Recently completed Diovan trials include Val-HeFT in heart failure patients and VALIANT in post-heart attack patients. Ongoing trials include NAVIGATOR in pre-diabetes patients at risk for cardiovascular disease and Val-MARC, a study of the effects of Diovan on C-reactive protein, an inflammatory marker for heart disease. World-class research is only one way Novartis works to address the public health crisis of high blood pressure and heart disease. The company recently launched an unprecedented national initiative called Take Action for Healthy Blood Pressure, which will unite health care professionals and patients in the fight against uncontrolled high blood pressure.
For more information about this program visit http://www.HealthyBP.com.

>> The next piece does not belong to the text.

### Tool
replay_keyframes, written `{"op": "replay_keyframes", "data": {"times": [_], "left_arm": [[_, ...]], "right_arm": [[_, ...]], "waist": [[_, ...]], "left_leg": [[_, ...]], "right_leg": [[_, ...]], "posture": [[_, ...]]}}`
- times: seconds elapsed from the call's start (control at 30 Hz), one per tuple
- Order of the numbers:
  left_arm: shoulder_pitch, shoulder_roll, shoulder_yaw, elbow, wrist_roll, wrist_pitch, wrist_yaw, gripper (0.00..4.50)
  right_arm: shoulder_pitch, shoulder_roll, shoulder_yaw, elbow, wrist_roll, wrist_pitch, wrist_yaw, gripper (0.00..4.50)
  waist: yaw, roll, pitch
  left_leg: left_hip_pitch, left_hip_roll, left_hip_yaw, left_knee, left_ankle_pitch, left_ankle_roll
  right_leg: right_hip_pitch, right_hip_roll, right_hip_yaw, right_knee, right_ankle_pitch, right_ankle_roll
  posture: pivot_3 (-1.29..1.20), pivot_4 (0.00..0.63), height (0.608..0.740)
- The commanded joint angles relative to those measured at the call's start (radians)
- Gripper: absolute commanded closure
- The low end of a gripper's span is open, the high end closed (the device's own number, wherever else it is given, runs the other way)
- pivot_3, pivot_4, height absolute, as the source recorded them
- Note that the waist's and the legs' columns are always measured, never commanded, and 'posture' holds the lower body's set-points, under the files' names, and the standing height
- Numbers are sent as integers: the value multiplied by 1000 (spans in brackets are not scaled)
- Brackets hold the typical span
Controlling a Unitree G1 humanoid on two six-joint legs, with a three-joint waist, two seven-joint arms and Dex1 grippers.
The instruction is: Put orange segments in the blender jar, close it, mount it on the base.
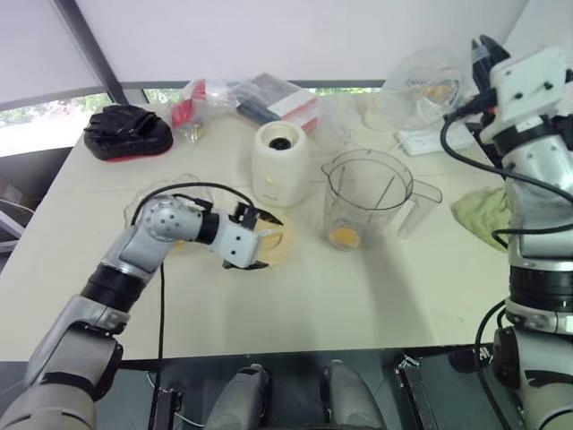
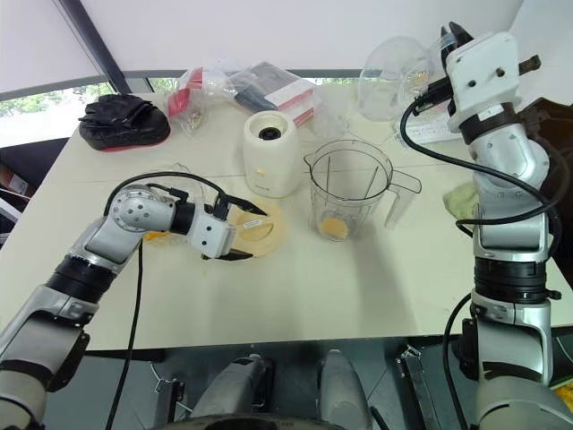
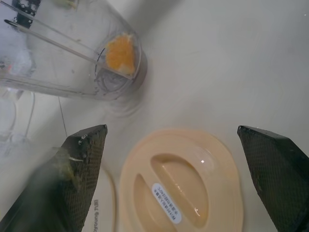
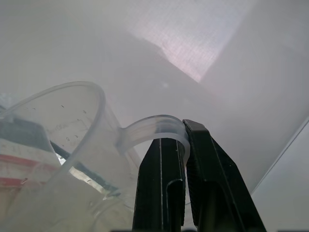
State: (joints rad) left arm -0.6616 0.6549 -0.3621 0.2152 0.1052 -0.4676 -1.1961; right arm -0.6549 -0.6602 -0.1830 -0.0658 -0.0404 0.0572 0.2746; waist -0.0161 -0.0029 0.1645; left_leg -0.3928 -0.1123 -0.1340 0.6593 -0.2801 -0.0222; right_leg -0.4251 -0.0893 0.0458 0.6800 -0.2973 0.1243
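The clear blender jar point(image 1: 367, 193) stands upright and uncovered at the table's middle, with orange segments point(image 1: 345, 236) at its bottom. The cream-white base point(image 1: 280, 164) stands just left of it. My left gripper point(image 1: 260, 240) is open and points right, low over a flat cream lid point(image 3: 178, 188) lying on the table, one finger to each side of it. The jar point(image 3: 72, 58) and its orange segments point(image 3: 120, 53) lie just beyond. My right gripper point(image 4: 183, 128) is raised at the far right, shut on the handle of a clear plastic cup point(image 1: 423, 82).
Black gloves point(image 1: 125, 133) lie at the back left. Plastic-wrapped packets point(image 1: 269, 100) sit behind the base. A white power strip point(image 1: 430, 139) and a green cloth point(image 1: 479, 215) lie at the right. A shallow glass bowl point(image 1: 170, 190) sits under my left forearm.
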Motion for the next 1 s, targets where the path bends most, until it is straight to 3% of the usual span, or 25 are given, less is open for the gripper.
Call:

Diovan is a first-line treatment for high blood pressure. Diovan HCT is indicated for the treatment of patients who need additional blood pressure control beyond that provided with Diovan or the diuretic hydrochlorothiazide alone.
Diovan HCT is not indicated for the initial treatment of high blood pressure. Diovan and Diovan HCT should be discontinued as soon as pregnancy is detected because they may cause harm or even death to the unborn child. Side effects have generally been mild. The most common side effects with Diovan and Diovan HCT are headache, dizziness and fatigue. Diovan and Diovan HCT are contraindicated for patients who are allergic to any of the ingredients of the products.
Because of the hydrochlorothiazide component, Diovan HCT should not be taken by patients who have a history of reduced urine output or have had allergic reactions to drugs in the sulfonamide class. Diovan is also indicated for the treatment of heart failure in patients who cannot tolerate ACE inhibitors.
The most common side effects in heart failure patients with Diovan were dizziness, hypotension and diarrhea. In patients with heart failure, concomitant use of Diovan, an ACE inhibitor and a beta blocker is not recommended. In Val-HeFT, this triple combination was associated with an unfavorable heart failure outcome. Because of the risk of hypotension, caution should be observed when initiating therapy in heart failure patients. Evaluation of heart failure patients should always include assessment of renal function.